Introduction Young people face immense troubles in our society. We are confronted by unemployment, a lack of public provisions, impending climate change, various institutionalised discriminations, and a political system which refuses to change in response to people’s needs. In Northern Ireland, we often have to leave the country in order to find work, or in search of a less divided society. While the Executive wastes time, money and energy perpetuating sectarianism, austerity, and policies of bigotry and inequality, young people are left without jobs, with increasingly expensive and difficult educations, and without hope. If we can’t make change in the Assembly, we will be wasting the futures of young people across Northern Ireland, and wasting the opportunities for equality, democracy and liberty which are held here. In this Manifesto, we’ll be highlighting some of the Green Party policies which will help young people most, and which young people will be fighting for and living with for the rest of our lives. We’re proud to promote, through these policies: An Equal Society

A Good Education

A Clean Environment

A People’s Democracy and A Fair Economy

An Equal Society Northern Ireland currently suffers under great inequalities. As campaigners for social justice, the Young Greens will fight against these inequalities, and support measures to make Northern Ireland free from discrimination and marginalisation based on sexuality, race, gender, ethnicity or disability. We also acknowledge the harsh inequalities between rich and poor in our society, and want to see a fairer distribution of wealth; away from the richest in our society, towards the majority. We want to see everyone in our society have the same opportunities to live fulfilling lives.

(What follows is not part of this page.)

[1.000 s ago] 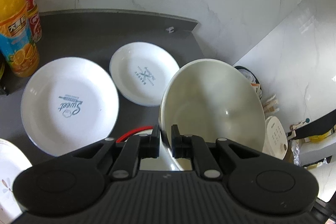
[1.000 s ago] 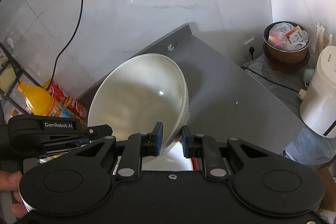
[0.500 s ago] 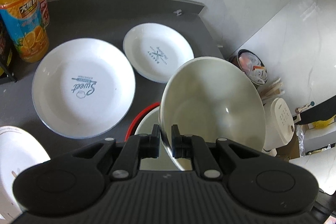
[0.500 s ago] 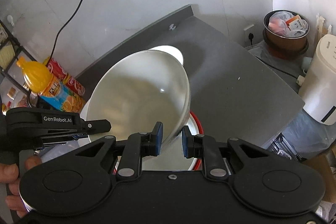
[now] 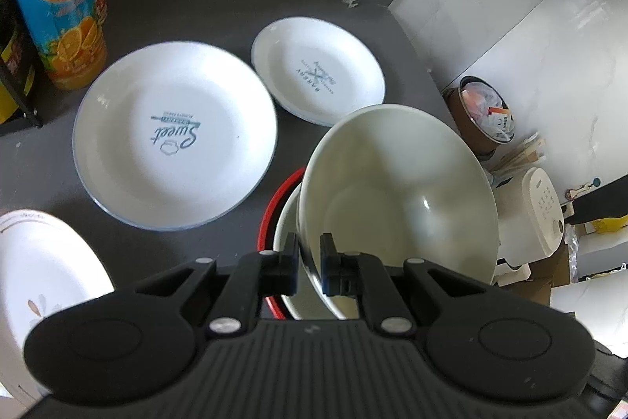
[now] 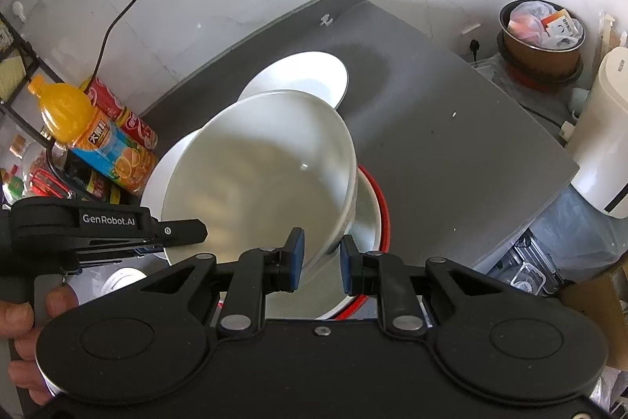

Instead of wasting time, patience and money by setting individuals and communities against one another, NI should reach out to include everyone in a better, fairer future. • Equal Marriage: Extend same-sex marriage to Northern Ireland. • End the Blood Ban: Halt the unnecessary and wasteful ban on blood donations from men who’ve had sex with men. • No Conversion Therapy: Ban the dangerous practice of socalled ‘Gay Conversion Therapy’, as well as banning ‘reparative therapy’ for transgender people of all ages. • Trans Healthcare: Push for the provision of accessible, respectful and inclusive healthcare for transgender individuals of all ages. • Fund Refuges: Provide adequate funding for women’s refuges for survivors of domestic violence.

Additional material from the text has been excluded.